Fighting for animal liberation and an end to speciesism
Hi folks, as a way of introducing myself & philosophy here’s something that we (my partner in life & …. …activism, Richard) are putting together for the upcoming Book Fair http://www.amelbournebookfair..org/ on the 13th August.
I believe it’s important that ‘movements’ work together to overcome all forms of oppression. Anarchism holds the most promise for the foundation of the new society we know we must build – a society inspired by what Peter Kropotkin called the beautiful words: Liberty, Equality and Solidarity.
Identifying the root cause of all social problems as structures of hierarchy and domination, anarchists aim to confront and dismantle these structures and replace them with relationships based on values of liberation and freedom, equality of unequals, solidarity and mutual aid.
However, the promise of anarchism is limited as long as it remains a humanist cause – concerned with opposing only human over human domination, and with building new relationships only between humans.
This humanist focus overlooks two of the most massive and damaging structures of domination and oppression - the systematic enslavement, exploitation and killing of fellow sentient beings, and the escalating destruction of the natural world to the point of imminent catastrophe for all life, human and nonhuman.
It also fails to grasp the pervasive and entangled totality of domination. How its many forms are all related and intertwined, can’t be viewed in isolation, and must be confronted and eliminated together.
While the origins of hierarchy and domination remain mysterious, there’s a broadening view that they first emerged in society only ten thousand years ago, when humans began to settle in agricultural societies.
It’s believed hunter-gatherer humans had evolved to be equalitarian and cooperative - early anarchists perhaps - but in agricultural society competition for food surpluses and divisions of labour set in place the first social hierarchies. The domination of domesticated animals set the pattern for human over human domination. And with control over their food supplies humans began to see themselves as detached from and above nature, establishing the human dominator worldview.
Over the centuries, hierarchy and the habits of domination became embedded in human culture, reaching their ultimate extreme in capitalism and the state.
Domination and control define many of our social relationships, and our relationships with other animals and the earth. They devalue, limit, oppress and ultimately destroy life. They are instilled in society with potent ideologies of oppression – sexism, racism, and so on.

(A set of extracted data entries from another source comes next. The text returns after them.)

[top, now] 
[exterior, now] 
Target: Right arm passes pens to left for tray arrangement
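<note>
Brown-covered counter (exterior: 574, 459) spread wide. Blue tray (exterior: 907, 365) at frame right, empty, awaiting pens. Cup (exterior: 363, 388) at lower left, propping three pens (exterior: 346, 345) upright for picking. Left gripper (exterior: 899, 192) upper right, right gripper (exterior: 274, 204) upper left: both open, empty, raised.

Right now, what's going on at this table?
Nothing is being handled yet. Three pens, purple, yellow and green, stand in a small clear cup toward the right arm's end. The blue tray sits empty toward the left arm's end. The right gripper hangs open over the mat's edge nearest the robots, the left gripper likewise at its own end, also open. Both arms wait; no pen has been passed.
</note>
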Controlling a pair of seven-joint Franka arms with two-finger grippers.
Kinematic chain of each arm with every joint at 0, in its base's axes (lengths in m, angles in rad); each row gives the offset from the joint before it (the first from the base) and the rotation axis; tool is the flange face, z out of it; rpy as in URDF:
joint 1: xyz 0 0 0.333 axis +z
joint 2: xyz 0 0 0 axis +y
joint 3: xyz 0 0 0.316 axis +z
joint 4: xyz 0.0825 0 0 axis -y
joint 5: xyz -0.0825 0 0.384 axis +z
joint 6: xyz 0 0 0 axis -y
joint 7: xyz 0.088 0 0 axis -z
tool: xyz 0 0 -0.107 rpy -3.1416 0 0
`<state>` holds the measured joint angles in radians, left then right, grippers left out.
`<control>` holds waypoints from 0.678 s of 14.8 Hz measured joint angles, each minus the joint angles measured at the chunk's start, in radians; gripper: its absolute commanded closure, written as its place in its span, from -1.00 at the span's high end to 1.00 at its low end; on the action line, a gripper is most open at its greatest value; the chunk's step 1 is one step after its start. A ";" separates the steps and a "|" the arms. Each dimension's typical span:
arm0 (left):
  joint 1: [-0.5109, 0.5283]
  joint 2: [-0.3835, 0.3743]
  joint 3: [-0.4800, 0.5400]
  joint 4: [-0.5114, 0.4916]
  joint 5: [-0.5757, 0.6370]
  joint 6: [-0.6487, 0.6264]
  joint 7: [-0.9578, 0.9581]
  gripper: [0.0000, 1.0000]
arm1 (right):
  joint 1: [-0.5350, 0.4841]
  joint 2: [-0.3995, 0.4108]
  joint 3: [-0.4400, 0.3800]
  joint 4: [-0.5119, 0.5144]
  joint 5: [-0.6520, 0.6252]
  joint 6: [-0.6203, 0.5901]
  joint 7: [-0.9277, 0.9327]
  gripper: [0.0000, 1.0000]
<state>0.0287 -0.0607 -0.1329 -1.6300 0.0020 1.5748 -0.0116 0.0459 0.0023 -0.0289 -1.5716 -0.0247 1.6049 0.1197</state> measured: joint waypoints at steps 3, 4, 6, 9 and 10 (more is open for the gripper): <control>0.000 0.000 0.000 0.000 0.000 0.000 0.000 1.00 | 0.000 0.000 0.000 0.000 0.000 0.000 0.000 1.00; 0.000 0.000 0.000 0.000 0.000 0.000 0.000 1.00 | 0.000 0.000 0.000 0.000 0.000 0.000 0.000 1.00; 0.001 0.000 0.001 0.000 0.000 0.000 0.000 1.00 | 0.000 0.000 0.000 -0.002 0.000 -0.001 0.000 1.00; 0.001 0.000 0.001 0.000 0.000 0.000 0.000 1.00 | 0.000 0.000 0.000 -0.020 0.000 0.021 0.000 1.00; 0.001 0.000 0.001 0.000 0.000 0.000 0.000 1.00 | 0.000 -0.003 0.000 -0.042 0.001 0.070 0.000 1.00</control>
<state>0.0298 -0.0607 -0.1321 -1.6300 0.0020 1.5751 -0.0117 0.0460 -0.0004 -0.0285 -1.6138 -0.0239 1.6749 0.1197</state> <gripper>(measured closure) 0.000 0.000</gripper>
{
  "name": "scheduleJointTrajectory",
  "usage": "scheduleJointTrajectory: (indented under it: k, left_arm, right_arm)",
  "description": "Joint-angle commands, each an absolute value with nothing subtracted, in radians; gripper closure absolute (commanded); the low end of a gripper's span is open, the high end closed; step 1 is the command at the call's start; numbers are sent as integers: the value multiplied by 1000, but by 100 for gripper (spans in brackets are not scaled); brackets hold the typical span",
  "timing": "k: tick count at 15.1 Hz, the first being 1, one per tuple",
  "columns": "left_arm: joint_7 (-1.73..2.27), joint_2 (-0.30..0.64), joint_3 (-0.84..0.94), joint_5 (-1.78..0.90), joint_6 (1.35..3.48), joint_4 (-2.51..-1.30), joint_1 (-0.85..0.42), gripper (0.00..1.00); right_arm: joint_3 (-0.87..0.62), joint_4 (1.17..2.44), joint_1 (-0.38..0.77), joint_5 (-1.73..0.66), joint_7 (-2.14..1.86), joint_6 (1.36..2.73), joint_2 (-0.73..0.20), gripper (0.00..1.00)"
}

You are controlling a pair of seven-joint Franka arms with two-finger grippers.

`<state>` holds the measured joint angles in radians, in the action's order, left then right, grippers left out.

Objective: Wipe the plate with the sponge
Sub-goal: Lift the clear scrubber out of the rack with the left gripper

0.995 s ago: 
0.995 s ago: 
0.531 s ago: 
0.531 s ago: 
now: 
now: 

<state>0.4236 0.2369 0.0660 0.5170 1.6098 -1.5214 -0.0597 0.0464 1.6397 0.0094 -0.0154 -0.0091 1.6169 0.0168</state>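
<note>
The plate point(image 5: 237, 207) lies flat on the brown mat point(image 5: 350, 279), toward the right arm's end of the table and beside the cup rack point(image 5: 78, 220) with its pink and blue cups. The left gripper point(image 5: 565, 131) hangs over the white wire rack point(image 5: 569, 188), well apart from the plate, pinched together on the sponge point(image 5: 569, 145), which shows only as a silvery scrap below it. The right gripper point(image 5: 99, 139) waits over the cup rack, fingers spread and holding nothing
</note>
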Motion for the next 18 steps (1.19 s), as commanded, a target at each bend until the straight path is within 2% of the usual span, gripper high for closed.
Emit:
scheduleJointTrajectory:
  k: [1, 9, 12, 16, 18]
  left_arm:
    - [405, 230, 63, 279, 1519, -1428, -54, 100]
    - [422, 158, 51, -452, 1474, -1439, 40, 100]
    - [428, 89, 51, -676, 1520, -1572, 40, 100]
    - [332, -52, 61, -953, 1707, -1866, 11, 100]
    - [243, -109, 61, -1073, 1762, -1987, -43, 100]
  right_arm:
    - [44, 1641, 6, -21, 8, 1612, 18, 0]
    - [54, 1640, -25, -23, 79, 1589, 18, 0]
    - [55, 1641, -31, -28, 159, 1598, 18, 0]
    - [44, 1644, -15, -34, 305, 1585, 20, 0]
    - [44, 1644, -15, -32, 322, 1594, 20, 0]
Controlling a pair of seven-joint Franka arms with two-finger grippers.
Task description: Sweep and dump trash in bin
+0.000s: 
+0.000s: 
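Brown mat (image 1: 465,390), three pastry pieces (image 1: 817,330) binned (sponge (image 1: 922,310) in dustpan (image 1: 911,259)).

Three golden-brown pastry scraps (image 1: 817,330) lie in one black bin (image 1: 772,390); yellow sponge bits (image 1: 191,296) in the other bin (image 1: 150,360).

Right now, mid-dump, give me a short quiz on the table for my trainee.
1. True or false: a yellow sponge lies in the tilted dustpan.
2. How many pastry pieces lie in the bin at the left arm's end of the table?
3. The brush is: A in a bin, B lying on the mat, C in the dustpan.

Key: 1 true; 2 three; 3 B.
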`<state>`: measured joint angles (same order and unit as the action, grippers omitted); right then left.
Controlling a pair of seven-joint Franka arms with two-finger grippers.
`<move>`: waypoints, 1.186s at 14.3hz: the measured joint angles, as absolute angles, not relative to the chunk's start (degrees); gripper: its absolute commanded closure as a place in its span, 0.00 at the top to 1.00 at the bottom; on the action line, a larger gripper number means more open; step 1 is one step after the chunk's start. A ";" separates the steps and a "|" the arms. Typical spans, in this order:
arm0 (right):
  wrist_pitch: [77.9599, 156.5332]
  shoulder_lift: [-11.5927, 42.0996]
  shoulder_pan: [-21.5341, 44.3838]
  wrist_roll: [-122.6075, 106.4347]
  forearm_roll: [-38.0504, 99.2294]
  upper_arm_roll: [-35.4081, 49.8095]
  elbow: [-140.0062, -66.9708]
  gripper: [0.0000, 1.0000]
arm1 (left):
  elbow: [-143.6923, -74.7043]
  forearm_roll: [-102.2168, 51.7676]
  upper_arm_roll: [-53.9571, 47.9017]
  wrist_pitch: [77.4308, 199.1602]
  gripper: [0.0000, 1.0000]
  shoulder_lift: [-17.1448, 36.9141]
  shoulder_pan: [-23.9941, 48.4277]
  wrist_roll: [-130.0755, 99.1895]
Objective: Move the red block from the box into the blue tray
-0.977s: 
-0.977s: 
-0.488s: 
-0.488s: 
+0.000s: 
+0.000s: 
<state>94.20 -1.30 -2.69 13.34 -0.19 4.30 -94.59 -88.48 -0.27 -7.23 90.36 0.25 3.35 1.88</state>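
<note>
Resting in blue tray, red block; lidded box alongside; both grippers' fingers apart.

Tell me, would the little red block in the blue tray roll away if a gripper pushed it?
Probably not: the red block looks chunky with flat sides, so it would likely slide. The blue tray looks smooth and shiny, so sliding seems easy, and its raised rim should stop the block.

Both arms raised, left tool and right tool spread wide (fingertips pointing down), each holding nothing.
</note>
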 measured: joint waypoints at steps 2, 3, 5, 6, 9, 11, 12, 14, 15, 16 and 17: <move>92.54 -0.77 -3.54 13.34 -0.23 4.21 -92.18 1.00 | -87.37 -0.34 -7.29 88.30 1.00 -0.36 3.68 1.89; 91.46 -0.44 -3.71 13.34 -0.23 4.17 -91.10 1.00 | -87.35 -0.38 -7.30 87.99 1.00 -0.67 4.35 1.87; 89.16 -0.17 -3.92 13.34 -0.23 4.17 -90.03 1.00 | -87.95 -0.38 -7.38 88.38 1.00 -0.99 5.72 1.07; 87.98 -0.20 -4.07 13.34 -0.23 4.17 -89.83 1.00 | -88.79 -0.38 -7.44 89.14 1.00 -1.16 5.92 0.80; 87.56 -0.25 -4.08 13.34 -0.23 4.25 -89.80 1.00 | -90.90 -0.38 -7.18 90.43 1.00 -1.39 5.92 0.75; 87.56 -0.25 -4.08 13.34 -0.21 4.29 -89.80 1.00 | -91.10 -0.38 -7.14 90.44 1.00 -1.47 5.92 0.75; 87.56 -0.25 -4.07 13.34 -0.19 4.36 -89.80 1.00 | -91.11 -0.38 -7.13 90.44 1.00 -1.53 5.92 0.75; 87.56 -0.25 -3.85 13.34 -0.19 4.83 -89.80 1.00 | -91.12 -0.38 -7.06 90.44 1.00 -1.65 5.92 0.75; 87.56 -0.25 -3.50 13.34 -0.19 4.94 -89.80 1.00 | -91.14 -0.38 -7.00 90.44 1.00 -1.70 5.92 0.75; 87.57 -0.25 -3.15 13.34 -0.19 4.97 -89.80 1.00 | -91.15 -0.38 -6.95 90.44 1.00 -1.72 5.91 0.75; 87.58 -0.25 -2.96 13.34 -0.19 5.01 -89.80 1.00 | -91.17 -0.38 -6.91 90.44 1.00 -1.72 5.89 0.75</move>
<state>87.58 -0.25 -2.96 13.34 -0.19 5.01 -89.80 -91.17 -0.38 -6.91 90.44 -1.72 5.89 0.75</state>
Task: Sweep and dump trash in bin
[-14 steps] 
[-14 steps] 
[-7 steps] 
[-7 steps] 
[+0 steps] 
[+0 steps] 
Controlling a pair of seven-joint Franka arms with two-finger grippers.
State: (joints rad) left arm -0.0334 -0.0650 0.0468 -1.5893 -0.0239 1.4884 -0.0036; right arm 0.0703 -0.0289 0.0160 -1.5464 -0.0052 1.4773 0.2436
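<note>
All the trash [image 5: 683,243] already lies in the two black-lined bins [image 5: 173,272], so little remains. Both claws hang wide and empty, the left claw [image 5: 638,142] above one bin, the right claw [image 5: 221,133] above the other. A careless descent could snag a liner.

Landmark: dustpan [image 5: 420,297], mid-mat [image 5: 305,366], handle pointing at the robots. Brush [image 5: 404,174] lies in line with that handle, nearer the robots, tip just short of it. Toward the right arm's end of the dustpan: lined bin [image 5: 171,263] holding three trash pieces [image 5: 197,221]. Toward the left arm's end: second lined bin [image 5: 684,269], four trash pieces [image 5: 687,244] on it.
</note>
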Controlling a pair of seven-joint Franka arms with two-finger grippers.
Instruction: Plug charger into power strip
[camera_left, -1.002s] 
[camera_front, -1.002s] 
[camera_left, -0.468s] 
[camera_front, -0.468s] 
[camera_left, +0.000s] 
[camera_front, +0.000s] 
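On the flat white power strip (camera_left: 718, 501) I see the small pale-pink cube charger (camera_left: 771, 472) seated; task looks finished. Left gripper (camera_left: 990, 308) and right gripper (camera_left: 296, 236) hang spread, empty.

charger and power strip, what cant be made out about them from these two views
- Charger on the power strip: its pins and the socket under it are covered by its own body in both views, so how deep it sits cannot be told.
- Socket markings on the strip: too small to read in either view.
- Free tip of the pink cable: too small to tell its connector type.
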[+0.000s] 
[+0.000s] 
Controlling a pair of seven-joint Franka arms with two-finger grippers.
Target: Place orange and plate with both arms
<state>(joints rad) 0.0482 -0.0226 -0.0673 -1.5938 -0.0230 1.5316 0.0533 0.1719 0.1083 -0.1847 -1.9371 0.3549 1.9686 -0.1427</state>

Ideologies that are promoted and perpetuated by our ruling elites for power and profit.
One of the most deeply entrenched and destructive of these ideologies is speciesism – based on the myth of human superiority over other animals, and justifying their control, exploitation and killing at our will. It’s an irrational and morally repugnant doctrine perpetuated by capitalism for the huge profits in industrialised animal abuse.
And speciesism is only one element of the most pernicious and destructive ideology of all – anthropocentrism, which places humanity at the centre of the universe as its most important entity, justifying the domination and control of the planet and all of life. Again it’s in capitalism’s interests to keep this doctrine alive.
All relationships and structures of domination and oppression are intertwined – with common origins and shared methods of controlling, limiting and destroying. They reinforce and feed off each other, and are all instilled in us through false ideologies perpetuated by those in power.
So we can’t view any one form of domination in isolation. Our efforts to eliminate one requires an effort to eliminate them all, and this effort must include the liberation of other animals and the earth.
Kropotkin’s beautiful words can inspire a society in which every individual, human and nonhuman, is liberated, and the earth itself is freed from human domination. Where the equal intrinsic value of all sentient beings is recognised, and there is respect for all life and the integrity of the natural world. A society of solidarity and cooperation among all animals and with the earth.
We build our new society, as Gustav Landauer put it, by contracting new relationships, by behaving differently. This means behaving differently towards one another, towards other animals, and towards our planet.
In everything we do in the here and now, as we prefigure this better world, we can reject and refuse to be complicit in any form of domination, including of other animals and the environment. We can build new relationships based on animal equality and re-connection with the natural world.
In our direct action we can confront and dismantle institutions of domination of all kinds, engaging in the ‘extensional self-defence’ of those unable to defend themselves. These actions might be aboveground or underground, legal or illegal, including open or covert rescues, sabotage, intimidation. Any tactics are justified in countering the monstrous systems of oppression and destruction we face.
And in our organising we can give voice to the voiceless, with dedicated advocates speaking for nonhuman animals and for the environment.
Anarchism is a continually evolving project, its values and practices always open to question and change. The new society calls for a new anarchism – an anarchism for humans, other animals and the earth.